In November the U.S. House of Representatives passed the Chemical and Water Security Act of 2009 (H.R. 2868), which would require EPA to establish risk-based performance standards for utilities that serve populations of 3,300 or more. So when antiterrorism standards are reauthorized this year, water and wastewater operations likely will be included for the first time.
Treatment plants would have to meet the same standards as their counterparts in, say, the chemical and plastics manufacturing industries. Managers would have to review the safety of their treatment processes and procedures, and consider alternatives — such as switching from chlorine gas to liquid chlorine — that could limit the consequences of a terrorist attack.
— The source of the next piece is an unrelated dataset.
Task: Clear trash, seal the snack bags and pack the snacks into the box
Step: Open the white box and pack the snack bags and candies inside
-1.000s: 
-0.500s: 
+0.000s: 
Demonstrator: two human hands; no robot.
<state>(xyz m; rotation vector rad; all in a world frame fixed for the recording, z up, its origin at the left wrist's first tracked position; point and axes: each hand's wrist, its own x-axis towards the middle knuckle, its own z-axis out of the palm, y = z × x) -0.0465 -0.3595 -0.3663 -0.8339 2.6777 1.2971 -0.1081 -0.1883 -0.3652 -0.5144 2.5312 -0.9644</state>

Plant employees would be required to help develop security plans.
“Utilities will have to conduct site security plans and assessments no matter what, and especially the ones with chlorine gas will have to demonstrate that security is adequate,” says Alan Roberson, director of security and regulatory affairs for the American Water Works Association (AWWA). He acknowledges that the legislation likely will result in increased rates to offset capital improvements. “But overall it provides a lot of people with a better feeling of safety and security.”
The good news is that facilities will be able to tap into $1 billion in grants over five years to help pay for assessments. And that it'll take EPA two to three years to finalize the details of the rule — and then it's up to the Department of Homeland Security (DHS) to establish risk tiers.
The bill was one of several introduced last year that sought to include water and wastewater facilities in antiterrorism standards. The water and wastewater industries wanted security to be overseen by one federal agency, but “some of the proposals would have had water treatment under the EPA and wastewater treatment under DHS,” explains Carl Myers, assistant director of government affairs at the Water Environment Federation.